What you are asked to do
Say the number of lines in the records below that hold the word "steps", and only that number.

(Recorded data)

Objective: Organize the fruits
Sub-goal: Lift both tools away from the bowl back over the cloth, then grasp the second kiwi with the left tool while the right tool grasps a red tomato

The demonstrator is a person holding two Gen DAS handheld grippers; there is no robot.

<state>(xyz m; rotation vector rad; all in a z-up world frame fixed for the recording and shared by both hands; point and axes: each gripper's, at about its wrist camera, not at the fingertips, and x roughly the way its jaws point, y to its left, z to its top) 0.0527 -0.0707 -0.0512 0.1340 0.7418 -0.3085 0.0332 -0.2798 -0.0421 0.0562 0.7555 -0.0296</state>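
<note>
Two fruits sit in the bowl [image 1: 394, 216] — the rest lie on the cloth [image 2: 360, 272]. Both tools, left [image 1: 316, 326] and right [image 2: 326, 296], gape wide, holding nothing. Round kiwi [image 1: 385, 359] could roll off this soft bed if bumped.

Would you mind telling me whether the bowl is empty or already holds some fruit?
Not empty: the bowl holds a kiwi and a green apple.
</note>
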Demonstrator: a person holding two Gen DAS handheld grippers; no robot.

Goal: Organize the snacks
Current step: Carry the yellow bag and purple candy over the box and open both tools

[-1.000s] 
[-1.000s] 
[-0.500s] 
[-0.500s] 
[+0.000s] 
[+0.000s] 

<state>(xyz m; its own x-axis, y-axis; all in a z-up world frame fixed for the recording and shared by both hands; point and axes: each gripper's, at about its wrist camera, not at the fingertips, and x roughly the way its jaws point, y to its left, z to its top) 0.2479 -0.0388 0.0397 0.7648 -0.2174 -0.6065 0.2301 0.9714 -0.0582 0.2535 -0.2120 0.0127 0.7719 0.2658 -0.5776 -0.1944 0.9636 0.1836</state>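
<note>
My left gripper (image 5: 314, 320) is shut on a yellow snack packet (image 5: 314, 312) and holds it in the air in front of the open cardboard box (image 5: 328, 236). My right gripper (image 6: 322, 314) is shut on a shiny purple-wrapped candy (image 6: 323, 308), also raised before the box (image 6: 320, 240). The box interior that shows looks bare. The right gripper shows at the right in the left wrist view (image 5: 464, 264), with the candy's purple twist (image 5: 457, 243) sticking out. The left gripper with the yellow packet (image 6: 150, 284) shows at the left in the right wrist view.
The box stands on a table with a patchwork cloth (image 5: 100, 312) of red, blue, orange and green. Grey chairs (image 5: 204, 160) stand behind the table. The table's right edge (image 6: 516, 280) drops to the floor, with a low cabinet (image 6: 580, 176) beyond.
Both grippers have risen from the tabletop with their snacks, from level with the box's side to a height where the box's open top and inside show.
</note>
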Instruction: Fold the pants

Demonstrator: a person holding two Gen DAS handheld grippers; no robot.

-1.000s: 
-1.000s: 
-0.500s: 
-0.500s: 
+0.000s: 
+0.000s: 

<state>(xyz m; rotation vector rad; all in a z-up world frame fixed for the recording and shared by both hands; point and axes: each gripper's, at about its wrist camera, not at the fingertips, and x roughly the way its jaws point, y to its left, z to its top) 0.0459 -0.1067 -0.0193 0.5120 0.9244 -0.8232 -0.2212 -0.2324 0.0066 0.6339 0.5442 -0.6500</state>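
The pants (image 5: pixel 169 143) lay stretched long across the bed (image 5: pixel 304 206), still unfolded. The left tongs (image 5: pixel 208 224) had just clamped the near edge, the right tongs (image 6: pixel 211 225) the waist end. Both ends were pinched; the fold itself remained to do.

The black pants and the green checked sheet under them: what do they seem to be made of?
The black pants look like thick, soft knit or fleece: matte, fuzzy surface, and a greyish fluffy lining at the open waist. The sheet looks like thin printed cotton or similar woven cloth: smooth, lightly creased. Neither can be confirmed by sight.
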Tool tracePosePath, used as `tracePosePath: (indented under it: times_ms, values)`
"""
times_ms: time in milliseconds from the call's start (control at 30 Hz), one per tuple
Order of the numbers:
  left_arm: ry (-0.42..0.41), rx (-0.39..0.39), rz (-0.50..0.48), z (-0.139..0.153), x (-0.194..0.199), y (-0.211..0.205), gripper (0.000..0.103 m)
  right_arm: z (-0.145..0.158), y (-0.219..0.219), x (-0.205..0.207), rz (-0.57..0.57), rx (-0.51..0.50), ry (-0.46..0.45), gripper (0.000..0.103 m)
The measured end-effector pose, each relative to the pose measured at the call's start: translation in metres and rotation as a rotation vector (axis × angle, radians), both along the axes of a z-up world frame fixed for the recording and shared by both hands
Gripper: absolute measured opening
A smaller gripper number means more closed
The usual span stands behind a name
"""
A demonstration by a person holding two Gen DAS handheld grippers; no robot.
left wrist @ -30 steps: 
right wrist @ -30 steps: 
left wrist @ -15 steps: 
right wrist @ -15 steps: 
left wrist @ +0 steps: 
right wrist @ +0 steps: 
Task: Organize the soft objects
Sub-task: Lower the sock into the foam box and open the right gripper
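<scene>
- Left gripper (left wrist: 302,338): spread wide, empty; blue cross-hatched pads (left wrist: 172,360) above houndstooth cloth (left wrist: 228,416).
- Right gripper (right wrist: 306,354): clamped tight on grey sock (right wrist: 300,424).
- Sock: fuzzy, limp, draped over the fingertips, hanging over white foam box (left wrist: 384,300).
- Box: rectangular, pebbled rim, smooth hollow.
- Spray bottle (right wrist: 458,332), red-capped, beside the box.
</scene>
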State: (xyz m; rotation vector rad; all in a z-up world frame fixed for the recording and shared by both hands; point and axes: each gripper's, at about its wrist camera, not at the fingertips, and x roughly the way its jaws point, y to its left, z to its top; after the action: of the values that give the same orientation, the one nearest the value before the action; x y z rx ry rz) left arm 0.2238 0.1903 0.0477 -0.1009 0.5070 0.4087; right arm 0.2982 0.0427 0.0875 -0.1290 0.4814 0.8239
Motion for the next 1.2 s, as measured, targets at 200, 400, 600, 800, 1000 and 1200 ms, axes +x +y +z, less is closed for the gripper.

Worked solution
6